New Rule Regarding Fire Investigations by State

Submitted by; Guy E. Burnette, Jr.

October 10, 2003

Re: Division of State Fire Marshal, Administrative Rule 4A-61.001

In the handling of fire loss claims, particularly where there may be indications of an incendiary cause for the fire, an investigation by the State Fire Marshal often takes place. The results of that investigation can have a significant impact upon a pending claims investigation.

Like many other agencies of state government, the State Fire Marshal has experienced increasing pressures on its limited resources for conducting investigations of fire incidents throughout the State of Florida. In many cases, the State Fire Marshal simply cannot commit the resources necessary to properly investigate a fire incident, especially where significant follow-up investigation is required into the circumstances surrounding the loss and the subjects of the investigation.

In an attempt to address this concern, the State Fire Marshal has promulgated Rule 4A-61.001 with an effective date of August 13, 2003.

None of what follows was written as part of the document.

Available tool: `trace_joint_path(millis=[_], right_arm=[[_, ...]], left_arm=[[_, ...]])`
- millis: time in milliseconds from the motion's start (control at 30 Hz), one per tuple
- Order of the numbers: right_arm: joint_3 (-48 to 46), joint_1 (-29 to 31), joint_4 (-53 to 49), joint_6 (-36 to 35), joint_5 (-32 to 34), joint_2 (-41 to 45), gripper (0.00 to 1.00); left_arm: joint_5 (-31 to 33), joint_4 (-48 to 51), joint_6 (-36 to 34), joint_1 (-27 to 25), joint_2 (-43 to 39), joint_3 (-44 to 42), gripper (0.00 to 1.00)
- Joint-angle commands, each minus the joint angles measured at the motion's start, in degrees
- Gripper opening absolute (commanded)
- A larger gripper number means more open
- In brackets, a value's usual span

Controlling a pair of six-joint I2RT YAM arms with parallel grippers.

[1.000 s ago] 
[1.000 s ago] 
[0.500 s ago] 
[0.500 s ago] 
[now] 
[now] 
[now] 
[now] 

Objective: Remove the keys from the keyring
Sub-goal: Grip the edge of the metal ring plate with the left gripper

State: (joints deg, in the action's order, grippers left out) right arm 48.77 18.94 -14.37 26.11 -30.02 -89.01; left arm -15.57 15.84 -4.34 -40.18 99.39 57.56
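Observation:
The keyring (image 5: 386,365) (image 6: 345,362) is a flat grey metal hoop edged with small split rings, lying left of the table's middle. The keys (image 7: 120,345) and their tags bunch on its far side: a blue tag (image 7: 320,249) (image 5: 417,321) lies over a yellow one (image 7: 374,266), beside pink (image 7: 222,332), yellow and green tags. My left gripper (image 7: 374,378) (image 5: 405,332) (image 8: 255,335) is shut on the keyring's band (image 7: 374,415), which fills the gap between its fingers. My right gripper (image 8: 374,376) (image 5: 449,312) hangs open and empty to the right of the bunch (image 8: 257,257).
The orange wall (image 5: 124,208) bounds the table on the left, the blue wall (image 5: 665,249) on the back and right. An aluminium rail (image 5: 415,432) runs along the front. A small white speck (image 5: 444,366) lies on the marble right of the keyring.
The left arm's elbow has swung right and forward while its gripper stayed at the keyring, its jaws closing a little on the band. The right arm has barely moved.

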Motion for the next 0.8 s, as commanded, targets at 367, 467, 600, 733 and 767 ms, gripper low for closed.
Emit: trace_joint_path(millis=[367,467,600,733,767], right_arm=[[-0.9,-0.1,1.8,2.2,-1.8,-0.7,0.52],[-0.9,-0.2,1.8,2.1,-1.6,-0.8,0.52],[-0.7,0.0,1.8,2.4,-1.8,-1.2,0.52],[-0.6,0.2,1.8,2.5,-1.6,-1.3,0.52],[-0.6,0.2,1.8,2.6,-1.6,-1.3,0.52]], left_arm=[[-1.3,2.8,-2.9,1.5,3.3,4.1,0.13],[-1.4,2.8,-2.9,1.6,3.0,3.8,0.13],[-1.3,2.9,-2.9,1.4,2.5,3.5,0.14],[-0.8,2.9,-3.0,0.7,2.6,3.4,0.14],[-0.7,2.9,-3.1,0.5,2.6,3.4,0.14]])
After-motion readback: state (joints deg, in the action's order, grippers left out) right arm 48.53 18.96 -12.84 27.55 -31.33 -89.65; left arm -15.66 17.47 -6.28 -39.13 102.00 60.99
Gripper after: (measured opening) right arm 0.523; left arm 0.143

This is a new Rule adopted under the Florida Administrative Code concerning the responsibilities of the State Fire Marshal and local fire officials/law enforcement officers in the investigation of fire incidents. This Rule was enacted to attempt to reduce the number of responses by the State Fire Marshal to fires which are accidental or have no clear indications of any criminal cause. It sets forth the conditions and circumstances under which the State Fire Marshal will respond to a fire incident. It requires the local fire department/law enforcement agency to conduct a preliminary fire cause investigation prior to contacting the State Fire Marshal to request their assistance in the investigation.

Under Section (1)(a) PURPOSE it states that "the purpose of this Rule is to assist local fire officials and law enforcement officers in determining the established

responsibilities with respect to the initial or preliminary assessment of fire scenes, and the determination of whether probable cause exists to refer such scenes to the Division for an investigation pursuant to Section 633.03, Florida Statutes." It goes on to state "This Rule imposes no additional or new obligations on local fire officials or law enforcement, but serves solely to clarify the conditions that necessitate the engagement and assistance of State Fire Marshal, Bureau of Fire and Arson Investigations’ resources upon the occurrence of a fire or explosion."

Section (1)(b) SCOPE notes that " . . . the State Fire Marshal is required to investigate any fire in which property has been damaged or destroyed and where there is probable cause to believe that the fire was the result of carelessness or design." It goes on to state "The purpose of the Bureau of Fire and Arson Investigations is to investigate crimes or criminal activity related to fires."

The substantive portions of this new Rule begin with Section (3) CONDUCT OF INITIAL INVESTIGATION. Under Sub-section (3)(a) any fire department or fire official intending to request the State Fire Marshal to investigate a fire must first make an initial investigation into the circumstances surrounding the fire and its origin and cause. Law enforcement officials are permitted, but not required to do so.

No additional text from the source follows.